The hit ratio revolved around 59% to 60%

You can run the kmeans approach using python -m entrypoint kmeans, after cloning the repository.

Comparing the results with an ANN

The implemented neural network was a simple feed forward neural network with 2 dense hidden layer and a final dense output layer, with a softmax activatio function over the number of possible categories.

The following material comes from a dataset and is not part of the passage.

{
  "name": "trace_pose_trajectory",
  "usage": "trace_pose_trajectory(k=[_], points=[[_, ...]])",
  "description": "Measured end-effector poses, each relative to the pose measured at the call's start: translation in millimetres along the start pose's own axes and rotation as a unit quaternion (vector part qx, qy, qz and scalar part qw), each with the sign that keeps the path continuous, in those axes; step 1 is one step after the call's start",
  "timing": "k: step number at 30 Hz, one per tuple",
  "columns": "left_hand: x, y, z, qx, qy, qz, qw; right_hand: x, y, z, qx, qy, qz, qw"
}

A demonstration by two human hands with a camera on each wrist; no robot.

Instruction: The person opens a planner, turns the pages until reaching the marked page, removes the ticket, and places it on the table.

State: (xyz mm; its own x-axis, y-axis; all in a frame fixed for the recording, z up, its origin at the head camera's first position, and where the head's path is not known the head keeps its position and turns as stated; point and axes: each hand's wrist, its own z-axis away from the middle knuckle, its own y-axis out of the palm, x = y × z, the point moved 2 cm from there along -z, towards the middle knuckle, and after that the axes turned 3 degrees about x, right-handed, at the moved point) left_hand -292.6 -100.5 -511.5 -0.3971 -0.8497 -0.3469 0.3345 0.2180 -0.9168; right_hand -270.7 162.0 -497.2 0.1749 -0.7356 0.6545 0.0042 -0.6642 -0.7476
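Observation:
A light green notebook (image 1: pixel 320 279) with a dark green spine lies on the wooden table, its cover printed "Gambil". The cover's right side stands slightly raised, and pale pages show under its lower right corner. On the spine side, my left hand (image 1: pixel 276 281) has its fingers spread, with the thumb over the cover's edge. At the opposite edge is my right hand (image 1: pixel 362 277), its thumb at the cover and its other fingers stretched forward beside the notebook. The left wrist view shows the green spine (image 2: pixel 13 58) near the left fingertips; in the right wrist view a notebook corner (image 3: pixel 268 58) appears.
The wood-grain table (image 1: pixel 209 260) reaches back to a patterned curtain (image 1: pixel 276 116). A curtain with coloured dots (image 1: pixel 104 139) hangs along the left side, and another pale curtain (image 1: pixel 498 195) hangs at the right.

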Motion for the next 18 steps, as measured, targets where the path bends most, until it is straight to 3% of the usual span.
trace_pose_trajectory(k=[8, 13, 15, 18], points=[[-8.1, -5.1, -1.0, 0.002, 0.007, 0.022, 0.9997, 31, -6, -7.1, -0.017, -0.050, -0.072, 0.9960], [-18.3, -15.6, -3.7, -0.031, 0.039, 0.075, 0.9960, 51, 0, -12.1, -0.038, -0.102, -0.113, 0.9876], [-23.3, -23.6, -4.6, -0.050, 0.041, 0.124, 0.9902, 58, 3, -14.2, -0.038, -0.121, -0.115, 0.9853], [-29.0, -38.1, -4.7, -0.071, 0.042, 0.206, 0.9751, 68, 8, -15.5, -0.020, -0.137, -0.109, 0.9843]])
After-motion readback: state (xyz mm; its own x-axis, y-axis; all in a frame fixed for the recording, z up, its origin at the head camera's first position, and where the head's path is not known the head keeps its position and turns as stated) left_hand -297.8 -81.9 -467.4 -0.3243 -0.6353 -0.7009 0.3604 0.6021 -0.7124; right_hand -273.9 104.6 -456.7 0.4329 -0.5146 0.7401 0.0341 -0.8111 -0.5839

Since the labels were the one hot encoded versions of the categories each predicted final tensor would be compared with the correct one hot encoded category real label, and the categorical cross entropy loss will be computed.

class ANN(Model):
    """ An artificial neural network model using the tensorflow subclassing API.
    It takes into account the number of available categories
    which we can predict. 
    """
    def __init__(self, n_categories: int):
        """
        RNN's constructor.
        Args:
            n_categories: int The number of categories.
        """
        super().__init__()
        self.dense = Dense(units=1000, activation="relu")
        self.out_layer = Dense(units=n_categories, activation="softmax")
        self.compile(
            optimizer=Adam(),
            loss=CategoricalCrossentropy(from_logits=True),
            metrics=[CategoricalAccuracy()]
        )

    def call(self, inputs):
        """
        A function which is executed during training at each
        iteration.
        Args:
            inputs: A tensor which will be provided as an input
            which will be an embedding vector.
        """
        x = self.dense(inputs)
        return self.out_layer(x)

You can run the ANN approach using python -m entrypoint kmeans, after cloning the repository.

The calculated hit ratio was around 65,7% so a bit above the K-means implementation.